# Carrying D Lock



## Downward (17 Aug 2008)

Evening - Silly Question but I am getting miffed lugging round my D Lock in my Rucksack.

It does come with a mount which the instructions say is for the frame but I have no idea where it will even fit.

It's this Squire Urban

http://www.squirelocks.co.uk/html/urban.htm


----------



## col (17 Aug 2008)

I used to have one under the seat facing front inside the frame,its out of the way there.


----------



## marinyork (17 Aug 2008)

Where col says. Some of the clips/mounts are better than others though.


----------



## mikeitup (17 Aug 2008)

Try different places. Mine was too big for the top tube and seat tube but it fits fine on the seat post.


----------



## fossyant (17 Aug 2008)

Don't forget some of the 'mounts' aren't up to mounting a heavy d-lock - mine goes in the rucksack !


----------



## HLaB (17 Aug 2008)

My favorite is to mount it like this.





Edit: I don't know if you can do it with a squire mount.


----------



## Cathryn (17 Aug 2008)

It's such a pain, isn't it! I just carry it in whatever luggage I've got, but it really bugs me that I have to carry it around. I guess we should just see is a bit of extra training...


----------



## Downward (17 Aug 2008)

HLaB said:


> My favorite is to mount it like this.
> 
> 
> 
> ...



ooo Good Thinking
I am sure I can do it like that.
Either that or I may give the local police a call to see if they have any more going cheap (They did a thing at Work where they sold them for £5 but it was 1 per customer)


----------



## bonj2 (17 Aug 2008)

if you're not going that far you can just put it on your handlebars, or in rucksack. In pannier if you're taking one anyway. In truth if you're hybridding, the world's your oyster. But those frame mounts - you may as well use a chocolate kettle.


----------



## Downward (17 Aug 2008)

I have attached it like above - I'll see if it catches on my legs when I go out next.
Might just leave it in the locker at work it's easier.


----------



## summerdays (18 Aug 2008)

bonj said:


> if you're not going that far you can just put it on your handlebars, or in rucksack. In pannier if you're taking one anyway. In truth if you're hybridding, the world's your oyster. But those frame mounts - you may as well use a chocolate kettle.

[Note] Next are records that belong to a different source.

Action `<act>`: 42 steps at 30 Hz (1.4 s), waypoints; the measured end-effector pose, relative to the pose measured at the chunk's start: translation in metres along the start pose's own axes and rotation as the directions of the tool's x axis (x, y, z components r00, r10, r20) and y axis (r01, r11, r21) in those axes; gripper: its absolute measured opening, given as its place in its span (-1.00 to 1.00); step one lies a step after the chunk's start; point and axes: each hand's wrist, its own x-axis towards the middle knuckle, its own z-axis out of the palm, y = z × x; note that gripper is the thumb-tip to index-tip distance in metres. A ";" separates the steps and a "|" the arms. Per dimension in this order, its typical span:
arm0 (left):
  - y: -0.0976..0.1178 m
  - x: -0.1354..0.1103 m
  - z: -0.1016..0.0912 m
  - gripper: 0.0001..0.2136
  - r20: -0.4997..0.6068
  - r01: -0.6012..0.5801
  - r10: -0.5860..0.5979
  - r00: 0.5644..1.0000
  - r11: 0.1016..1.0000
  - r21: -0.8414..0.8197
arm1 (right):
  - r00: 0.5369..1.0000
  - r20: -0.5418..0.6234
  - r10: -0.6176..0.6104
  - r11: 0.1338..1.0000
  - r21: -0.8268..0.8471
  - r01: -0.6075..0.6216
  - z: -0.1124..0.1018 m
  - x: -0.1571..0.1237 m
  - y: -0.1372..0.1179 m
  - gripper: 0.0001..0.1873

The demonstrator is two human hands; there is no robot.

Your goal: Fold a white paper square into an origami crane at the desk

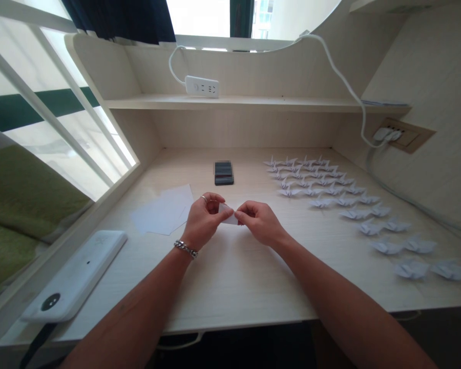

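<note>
Between both hands, above the middle of the desk, is a small folded piece of white paper. My left hand, with a ring and a chain bracelet, pinches its left side between thumb and fingers. On its right edge, the thumb and forefinger of my right hand are closed. The paper's lower edge shows below the fingertips; its exact fold is too small to tell. Loose white paper sheets lie flat just left of my left hand. Folded paper cranes stand in several rows on the right.
A dark, flat case lies behind my hands. A long white device with a dark strap rests at the left front. The shelf holds a power strip. A white cable hangs to the wall socket.
</note>
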 end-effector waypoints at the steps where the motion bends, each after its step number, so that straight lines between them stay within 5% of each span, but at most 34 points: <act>1: -0.001 0.000 0.000 -0.70 0.015 0.003 -0.003 1.000 1.000 0.017 | 1.000 0.000 -0.013 1.000 -0.014 0.013 0.000 -0.001 -0.001 -0.83; 15: 0.004 0.003 -0.001 -0.62 0.030 0.072 -0.069 0.997 0.990 -0.121 | 1.000 0.026 0.011 1.000 0.029 -0.011 -0.001 0.002 0.002 -0.85; 21: 0.001 0.011 -0.014 -0.62 -0.131 0.004 -0.024 0.991 0.988 -0.151 | 1.000 0.007 0.024 0.999 0.024 -0.024 -0.003 0.002 0.004 -0.87; 27: 0.000 0.007 -0.009 -0.74 0.043 0.072 -0.076 0.996 0.992 0.102 | 1.000 -0.015 0.000 1.000 -0.014 0.000 -0.004 0.002 0.004 -0.86; 32: -0.003 0.006 -0.006 -0.76 0.002 0.002 -0.002 1.000 0.974 0.226 | 1.000 -0.010 -0.012 0.999 -0.034 0.011 -0.002 0.002 0.005 -0.86; 37: -0.005 0.002 -0.003 -0.79 0.091 -0.054 0.022 0.996 0.932 0.359 | 1.000 0.002 -0.027 0.997 -0.073 0.027 0.000 0.002 0.003 -0.84; 42: -0.004 0.001 0.001 -0.81 0.083 -0.025 -0.009 0.996 0.919 0.393 | 1.000 -0.003 0.002 0.997 -0.076 -0.003 -0.001 0.003 0.001 -0.85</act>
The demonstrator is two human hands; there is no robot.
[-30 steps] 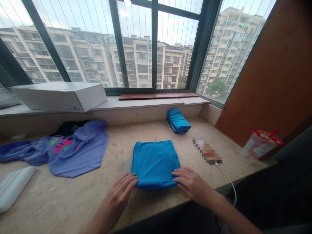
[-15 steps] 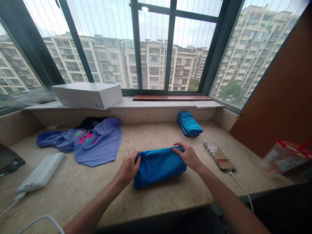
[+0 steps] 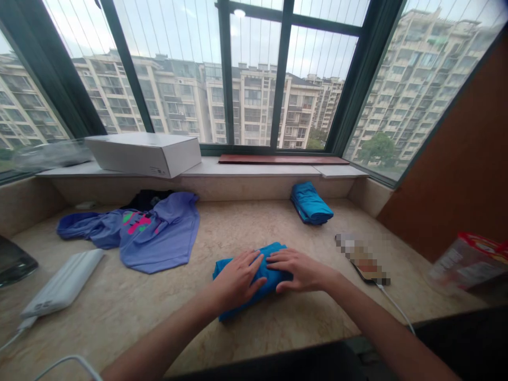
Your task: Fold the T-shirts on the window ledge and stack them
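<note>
A folded blue garment [image 3: 234, 311] lies on the stone counter in front of me, partly covered by both hands. My left hand [image 3: 242, 278] rests flat across its middle, fingers stretched out and pointing away from me. My right hand [image 3: 296, 270] lies on its right end with the fingers spread and the palm down. Farther back on the right sits a second folded blue cloth bundle [image 3: 311, 203]. On the left, a purple garment [image 3: 162, 233] with a pink and green print is spread out loosely.
A white power bank [image 3: 65, 283] with a cable stands left. A phone [image 3: 363, 259] on a charging cord lies right, near a clear plastic container with a red top [image 3: 464, 259]. On the sill are a white box [image 3: 143, 153] and a reddish board [image 3: 281, 160].
Both hands have let go of the garment's upper edge and now lie flat on top of it. The garment has gone from held up at its edge to lying flat.
</note>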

If you put it on the handlebars becareful it doesn't catch on the headset area... mine did once as I was turning and I suddenly found the bike going a different direction to the one I wanted. Mines now on my rack since then 99% of the time.


----------



## Andy in Sig (18 Aug 2008)

The lock won't fit anywhere on the frame of my recumbent so I've simply got into the habit of carrying it in the bag which fits on top of my luggage rack and that works fine, especially as the top bag is always on the bike as it carries essentials like tools, inner tubes, water bottles and waterproof clothing.


----------